Given T2's higher budget and advanced technology, a visitor can't help but wonder what the filmmaker would do differently given the opportunity to go back and make that first film again.

"Actually, that has never occurred to me," replies Cameron. "That film is done. l think I would be hard pressed to make a better film for so little money, or even for the inflation-adjusted equivalent of that original budget.”

Moving back toward the present, Cameron compares Terminator 2 with his previous big-budget extravaganzas: ALIENS and The Abyss (which he discussed extensively in STARLOG #1lO & #l50). "This shoot reminds me more of ALIENS than of The Abyss. The Abyss had less of the interiors and the pyrotechnics. Logistically, it has been as difficult as The Abyss except for the fact that we're not shooting this underwater. Terminator 2 has been a much cleaner shoot than The Abyss was. Since we don't have an extra couple of weeks in post-production to shoot inserts and pickup shots, we're taking the time to shoot them as we go along. Hopefully, The Abyss will be the toughest picture I'll ever do; right now, Terminator 2 is running a close second."

James Cameron's toughest pictures may yet lie in his future. He may "possibly" direct the long-anticipated big-budget film adaptation of Spider-Man; he will definitely produce the movie version of X-Men.

One morsel not on the director's plate is any involvement in another ALIEN film. "I have no interest in directing another ALIEN sequel," he announces. "At the time I was finishing ALIENS, there was some talk at Fox about my doing another one. l told them if they could get Ridley Scott to direct ALIEN 3, then I would do ALIEN 4. But they didn't, so I won't.
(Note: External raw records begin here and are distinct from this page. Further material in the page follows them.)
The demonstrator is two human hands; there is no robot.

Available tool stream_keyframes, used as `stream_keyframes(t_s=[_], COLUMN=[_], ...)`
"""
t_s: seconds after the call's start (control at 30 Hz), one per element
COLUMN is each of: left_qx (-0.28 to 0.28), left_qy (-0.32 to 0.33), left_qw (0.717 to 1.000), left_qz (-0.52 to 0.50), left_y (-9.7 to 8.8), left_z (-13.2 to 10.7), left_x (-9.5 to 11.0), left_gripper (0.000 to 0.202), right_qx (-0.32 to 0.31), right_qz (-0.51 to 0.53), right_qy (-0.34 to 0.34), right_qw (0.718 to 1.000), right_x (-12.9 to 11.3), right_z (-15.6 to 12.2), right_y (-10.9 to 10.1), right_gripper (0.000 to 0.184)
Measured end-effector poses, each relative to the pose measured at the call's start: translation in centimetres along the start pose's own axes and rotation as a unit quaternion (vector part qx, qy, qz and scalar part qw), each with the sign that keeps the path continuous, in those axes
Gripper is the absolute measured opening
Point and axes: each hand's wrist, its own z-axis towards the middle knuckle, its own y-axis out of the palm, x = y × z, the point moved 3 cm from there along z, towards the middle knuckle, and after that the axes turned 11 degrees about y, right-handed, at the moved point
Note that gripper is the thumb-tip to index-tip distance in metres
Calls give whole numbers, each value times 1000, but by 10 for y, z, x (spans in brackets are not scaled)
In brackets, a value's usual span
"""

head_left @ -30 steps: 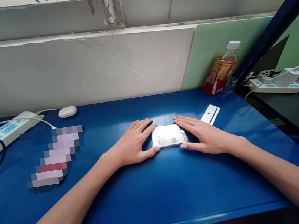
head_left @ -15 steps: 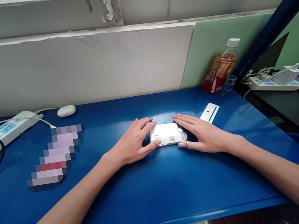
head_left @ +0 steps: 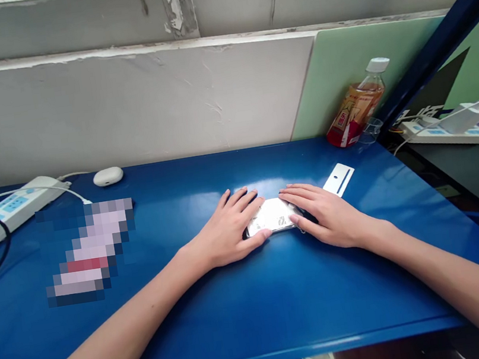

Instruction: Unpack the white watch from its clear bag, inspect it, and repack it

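A flat white packet in shiny clear plastic (head_left: 275, 215) lies on the blue table (head_left: 262, 302), between my two hands. My left hand (head_left: 234, 228) rests over its left end. The fingers are spread at the far side and the thumb touches the near edge. At the right end is my right hand (head_left: 328, 211), its fingers stretched along the far side and its thumb on the near right corner. Both hands are open and touch the packet, whose ends they partly hide. Just behind my right hand lies a white slotted card (head_left: 339, 180).
At the left are a power strip (head_left: 22, 203), a white earbud case (head_left: 108, 176) and a blurred-out phone-like object (head_left: 100, 242) with a cable. A drink bottle (head_left: 357, 108) leans at the back right. Another power strip (head_left: 448, 132) sits beyond the table's right edge.
My left hand has shifted right, further over the packet, with its fingers more spread. My right thumb has moved up onto the packet's corner. The view has shifted slightly.
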Motion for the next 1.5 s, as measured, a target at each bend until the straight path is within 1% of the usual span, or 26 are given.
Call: stream_keyframes(t_s=[0.2,0.4,0.63,0.87,0.93,1.07,1.2,1.33,1.5], left_qx=[17,22,25,28,27,15,18,22,14], left_qy=[7,6,9,9,8,6,2,0,-13], left_qw=[1000,1000,1000,1000,1000,1000,1000,1000,1000], left_qz=[5,8,2,-1,4,14,9,4,5], left_y=[0,2,1,1,1,3,2,1,-1], left_z=[0,1,1,2,2,2,2,1,-2], left_x=[-1,-2,-2,-1,-1,-1,-2,-4,-6], left_gripper=[62,68,67,61,61,62,66,65,66], right_qx=[40,53,48,31,28,26,33,38,45], right_qz=[-5,-8,-23,-63,-55,-15,5,-13,-10], right_qy=[-6,-31,-40,-45,-34,15,7,-11,-24], right_qw=[999,998,998,997,998,999,999,999,999], right_x=[-3,-2,-4,-4,-4,2,8,11,7], right_z=[1,1,1,1,2,3,3,4,4], right_y=[0,0,0,6,6,4,3,2,1], right_gripper=[39,37,36,44,45,46,50,44,35])
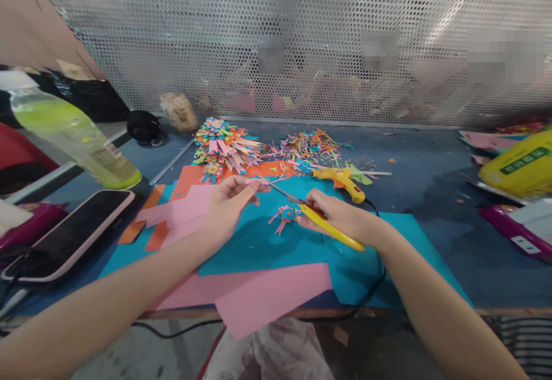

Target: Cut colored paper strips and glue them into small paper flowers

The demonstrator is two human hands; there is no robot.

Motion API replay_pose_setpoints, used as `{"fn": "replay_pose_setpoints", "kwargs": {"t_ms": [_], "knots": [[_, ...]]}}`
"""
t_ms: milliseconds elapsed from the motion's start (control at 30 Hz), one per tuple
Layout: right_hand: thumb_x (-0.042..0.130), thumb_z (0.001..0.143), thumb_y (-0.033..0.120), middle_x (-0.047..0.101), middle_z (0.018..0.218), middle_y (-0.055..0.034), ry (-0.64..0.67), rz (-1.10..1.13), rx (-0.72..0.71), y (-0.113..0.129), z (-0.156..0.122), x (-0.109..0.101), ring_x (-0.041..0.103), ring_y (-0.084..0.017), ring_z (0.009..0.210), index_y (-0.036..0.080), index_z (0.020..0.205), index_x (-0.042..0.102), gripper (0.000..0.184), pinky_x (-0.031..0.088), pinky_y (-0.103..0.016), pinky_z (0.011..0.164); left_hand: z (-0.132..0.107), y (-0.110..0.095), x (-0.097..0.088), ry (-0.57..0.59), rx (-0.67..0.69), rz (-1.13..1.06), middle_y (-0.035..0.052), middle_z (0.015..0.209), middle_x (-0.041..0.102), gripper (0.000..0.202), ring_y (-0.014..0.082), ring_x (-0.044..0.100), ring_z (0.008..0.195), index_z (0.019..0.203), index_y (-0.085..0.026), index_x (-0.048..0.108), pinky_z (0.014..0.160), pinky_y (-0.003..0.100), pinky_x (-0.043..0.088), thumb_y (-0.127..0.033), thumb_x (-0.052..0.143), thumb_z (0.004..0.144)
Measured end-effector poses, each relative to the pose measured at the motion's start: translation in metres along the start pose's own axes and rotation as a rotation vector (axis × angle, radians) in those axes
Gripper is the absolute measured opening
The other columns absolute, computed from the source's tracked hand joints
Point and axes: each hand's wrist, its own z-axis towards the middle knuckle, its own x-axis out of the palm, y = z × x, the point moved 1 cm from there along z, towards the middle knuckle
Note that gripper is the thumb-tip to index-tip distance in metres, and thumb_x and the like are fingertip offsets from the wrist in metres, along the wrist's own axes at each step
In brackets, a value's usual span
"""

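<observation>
My left hand (235, 199) pinches a small strip of pink paper (261, 184) between thumb and fingers. In my right hand (330, 210) is a pair of scissors (332, 231) with yellow handles, its blades pointing left at the pink strip. Whether the blades touch the paper I cannot tell. Just below them, a small paper rosette (285, 214) with pink tails and blue and orange bits lies on a blue paper sheet (259, 248). To the left of my left hand are pink paper pieces (183, 213) and orange paper pieces (131, 231).
Behind my hands stand a heap of paper rosettes (226, 144), a pile of paper scraps (314, 144) and a yellow glue gun (340, 180) with a black cord. A bottle (73, 133) and phone (73, 230) are at left. A perforated metal panel (302, 12) borders the back.
</observation>
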Motion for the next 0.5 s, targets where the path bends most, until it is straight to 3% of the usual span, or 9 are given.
{"fn": "replay_pose_setpoints", "kwargs": {"t_ms": [500], "knots": [[0.045, 0.075, 0.059, 0.049, 0.074, 0.0013, 0.009, -0.003, 0.013, 0.0019, -0.0005, -0.0001, 0.04, -0.01, 0.059, 0.02, 0.082, 0.038, 0.04, 0.033, -0.024, 0.052, -0.0004, 0.0007, -0.0002, 0.012, 0.002, 0.007, 0.0019, 0.072, 0.066, 0.014, 0.0171, 0.063, 0.077, 0.064, -0.02, 0.055, 0.052, 0.022, 0.044, -0.025, 0.068, 0.064]]}}
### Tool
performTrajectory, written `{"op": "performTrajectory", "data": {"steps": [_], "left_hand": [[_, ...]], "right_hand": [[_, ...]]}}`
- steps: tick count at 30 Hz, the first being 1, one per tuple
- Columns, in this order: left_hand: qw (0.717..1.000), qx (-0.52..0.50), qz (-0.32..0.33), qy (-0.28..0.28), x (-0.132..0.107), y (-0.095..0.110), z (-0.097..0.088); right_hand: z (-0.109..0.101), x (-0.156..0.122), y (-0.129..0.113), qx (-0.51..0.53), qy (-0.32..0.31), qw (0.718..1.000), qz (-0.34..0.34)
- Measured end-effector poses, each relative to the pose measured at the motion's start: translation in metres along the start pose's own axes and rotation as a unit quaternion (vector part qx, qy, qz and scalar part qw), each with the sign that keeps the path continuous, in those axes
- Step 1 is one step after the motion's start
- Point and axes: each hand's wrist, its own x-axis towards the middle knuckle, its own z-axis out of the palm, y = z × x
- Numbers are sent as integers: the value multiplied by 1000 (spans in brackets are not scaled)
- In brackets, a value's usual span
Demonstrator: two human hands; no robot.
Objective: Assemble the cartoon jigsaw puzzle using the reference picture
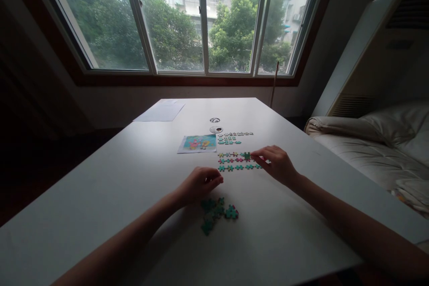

Which is just as well, because I don't own the rights to ALIEN, so I wouldn't get a whole lot by doing another one. But there were no hard feelings. I just felt I had other things I wanted to do."

Similarly, future dream projects do not include Terminator 3. "I have no idea where I would take a third film, although I'm sure I could come up with something if I thought about it for a while," he observes. "But I'm not really interested in doing that. Terminator 2 brings the story full circle and ends. And I think ending it at this point is a good idea."

Jim Cameron has heard all the stories about Terminator 2's cost and what magic his film will have to pull off at the box office to break even. He's well aware of the movie's risk factor.

"I'm not playing it safe by doing Terminator 2," he concedes. "My career could be in real trouble if this film doesn't do well. It's like ALIENS was – I had everything to lose and nothing to gain. But I didn't get into filmmaking to play it safe."